What to do -> In the material below, find each line that contains the word "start" and copy it.

Information supplied ->

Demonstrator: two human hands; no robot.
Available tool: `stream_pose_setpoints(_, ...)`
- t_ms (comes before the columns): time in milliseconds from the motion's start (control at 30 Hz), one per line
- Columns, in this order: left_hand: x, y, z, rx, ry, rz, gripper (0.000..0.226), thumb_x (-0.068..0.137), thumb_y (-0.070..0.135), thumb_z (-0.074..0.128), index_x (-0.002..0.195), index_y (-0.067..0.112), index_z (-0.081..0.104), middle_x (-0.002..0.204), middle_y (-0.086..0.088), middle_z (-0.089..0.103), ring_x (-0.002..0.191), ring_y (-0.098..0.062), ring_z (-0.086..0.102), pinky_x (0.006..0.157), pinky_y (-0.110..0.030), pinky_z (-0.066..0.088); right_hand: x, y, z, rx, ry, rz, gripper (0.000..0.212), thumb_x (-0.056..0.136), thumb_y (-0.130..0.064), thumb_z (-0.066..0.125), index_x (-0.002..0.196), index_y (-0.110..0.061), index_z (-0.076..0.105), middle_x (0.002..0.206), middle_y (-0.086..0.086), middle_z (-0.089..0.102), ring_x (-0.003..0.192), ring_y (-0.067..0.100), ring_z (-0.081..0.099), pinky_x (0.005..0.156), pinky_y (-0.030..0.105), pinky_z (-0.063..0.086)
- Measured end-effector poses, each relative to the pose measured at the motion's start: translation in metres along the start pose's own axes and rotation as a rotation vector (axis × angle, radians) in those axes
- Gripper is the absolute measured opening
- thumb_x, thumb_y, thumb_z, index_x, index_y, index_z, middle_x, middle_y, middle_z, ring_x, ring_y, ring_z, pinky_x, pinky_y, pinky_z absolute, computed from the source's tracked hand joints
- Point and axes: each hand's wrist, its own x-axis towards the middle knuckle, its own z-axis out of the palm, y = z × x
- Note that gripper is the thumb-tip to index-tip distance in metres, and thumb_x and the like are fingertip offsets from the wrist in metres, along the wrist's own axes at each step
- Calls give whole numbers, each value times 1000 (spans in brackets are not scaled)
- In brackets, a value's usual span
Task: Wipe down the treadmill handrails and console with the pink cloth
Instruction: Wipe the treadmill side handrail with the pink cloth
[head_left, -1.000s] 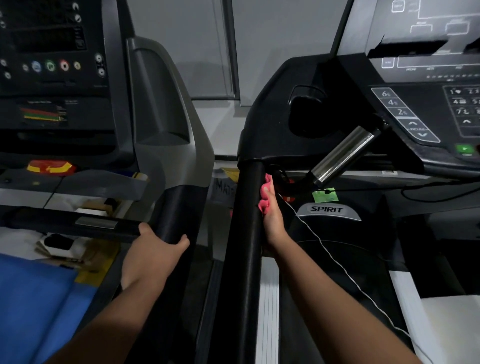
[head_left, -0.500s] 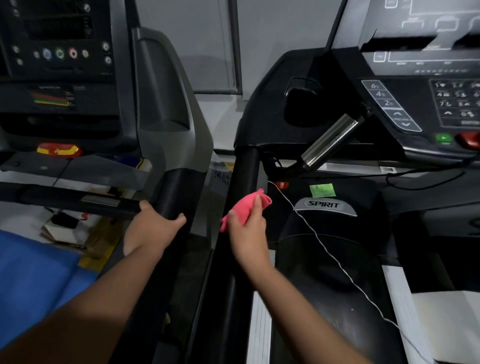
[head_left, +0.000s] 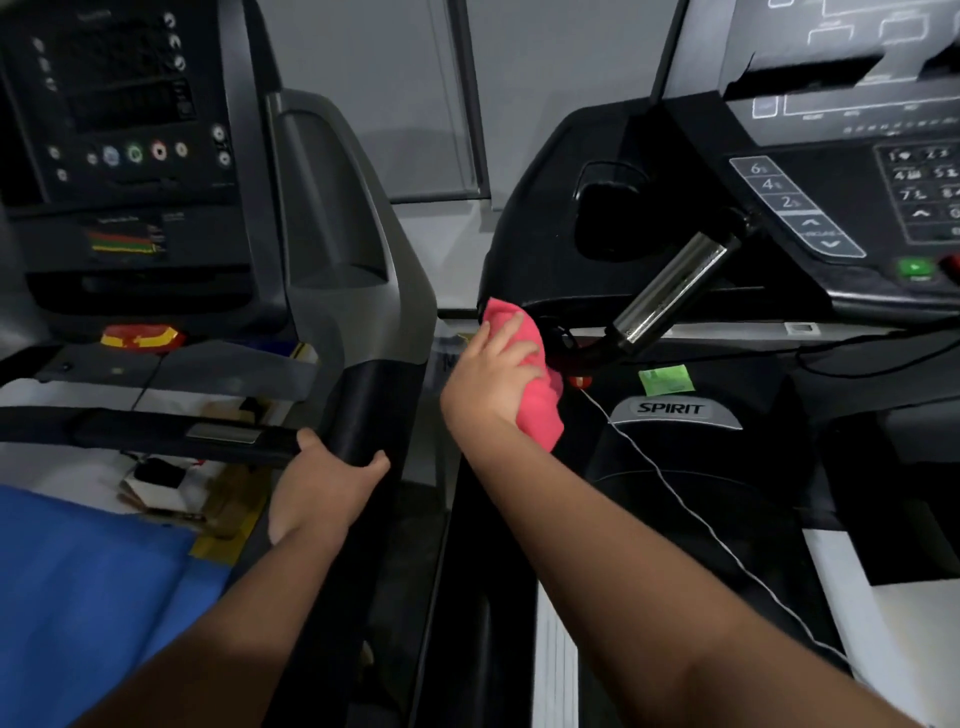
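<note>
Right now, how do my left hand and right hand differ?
The left hand is bare and grips the grey treadmill's rail; the right hand holds the cloth against the Spirit treadmill's rail. The left hand sits lower in view; the right hand reaches higher, just under the console. Both are on black rails.

Near centre, the right hand (head_left: 493, 374) presses the pink cloth (head_left: 537, 400) round the top of the black handrail (head_left: 483, 597), its fingers curled over the fabric. At 2 o'clock sits the console (head_left: 831, 197), with a chrome grip bar (head_left: 670, 291) slanting down toward the cloth. Toward 8 o'clock, the left hand (head_left: 327, 483) grips the neighbouring treadmill's rail (head_left: 374, 405). Farther out that way lies a blue mat (head_left: 88, 597).
</note>
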Motion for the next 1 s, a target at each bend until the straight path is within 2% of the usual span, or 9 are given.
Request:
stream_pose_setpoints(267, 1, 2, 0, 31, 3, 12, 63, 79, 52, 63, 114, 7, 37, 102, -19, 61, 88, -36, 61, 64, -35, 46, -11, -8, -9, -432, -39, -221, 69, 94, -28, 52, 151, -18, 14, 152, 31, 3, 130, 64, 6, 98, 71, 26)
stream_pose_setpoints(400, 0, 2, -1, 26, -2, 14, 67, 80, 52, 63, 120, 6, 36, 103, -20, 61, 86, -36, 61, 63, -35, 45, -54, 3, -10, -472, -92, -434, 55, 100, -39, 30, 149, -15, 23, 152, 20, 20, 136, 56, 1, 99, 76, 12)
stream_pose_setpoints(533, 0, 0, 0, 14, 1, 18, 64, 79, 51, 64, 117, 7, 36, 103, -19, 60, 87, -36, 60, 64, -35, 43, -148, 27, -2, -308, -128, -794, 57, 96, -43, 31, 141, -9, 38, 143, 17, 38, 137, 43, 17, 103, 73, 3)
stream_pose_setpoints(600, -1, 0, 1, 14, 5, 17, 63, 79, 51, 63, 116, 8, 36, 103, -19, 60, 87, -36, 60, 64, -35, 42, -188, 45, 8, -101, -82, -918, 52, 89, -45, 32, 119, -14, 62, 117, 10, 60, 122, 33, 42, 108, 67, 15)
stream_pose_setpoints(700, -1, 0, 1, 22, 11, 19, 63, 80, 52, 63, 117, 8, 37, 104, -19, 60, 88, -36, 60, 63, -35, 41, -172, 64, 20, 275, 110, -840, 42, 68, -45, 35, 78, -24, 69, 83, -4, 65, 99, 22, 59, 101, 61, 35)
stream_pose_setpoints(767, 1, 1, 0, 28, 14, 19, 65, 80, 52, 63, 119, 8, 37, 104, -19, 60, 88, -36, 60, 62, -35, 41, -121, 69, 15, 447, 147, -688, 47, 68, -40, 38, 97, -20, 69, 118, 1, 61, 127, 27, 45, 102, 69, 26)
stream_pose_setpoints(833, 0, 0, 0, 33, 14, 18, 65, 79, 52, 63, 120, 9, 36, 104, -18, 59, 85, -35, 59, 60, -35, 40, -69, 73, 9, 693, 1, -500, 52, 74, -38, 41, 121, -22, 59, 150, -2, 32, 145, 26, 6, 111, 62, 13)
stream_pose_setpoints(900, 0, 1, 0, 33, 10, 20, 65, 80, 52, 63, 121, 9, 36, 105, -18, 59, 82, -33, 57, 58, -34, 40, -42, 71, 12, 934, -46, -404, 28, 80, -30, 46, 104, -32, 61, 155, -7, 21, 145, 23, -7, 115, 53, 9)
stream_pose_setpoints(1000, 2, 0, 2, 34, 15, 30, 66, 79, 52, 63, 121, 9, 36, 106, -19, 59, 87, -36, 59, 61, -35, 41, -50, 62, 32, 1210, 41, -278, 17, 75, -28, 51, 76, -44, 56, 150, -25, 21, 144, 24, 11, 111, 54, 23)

Exercise output ->
- t_ms (comes before the columns): time in milliseconds from the motion's start (control at 30 Hz), one per line
- Measured end-effector poses, each relative to the pose measured at the motion's start: translation in metres along the start pose's own axes and rotation as a rotation vector (axis × angle, radians) in those axes

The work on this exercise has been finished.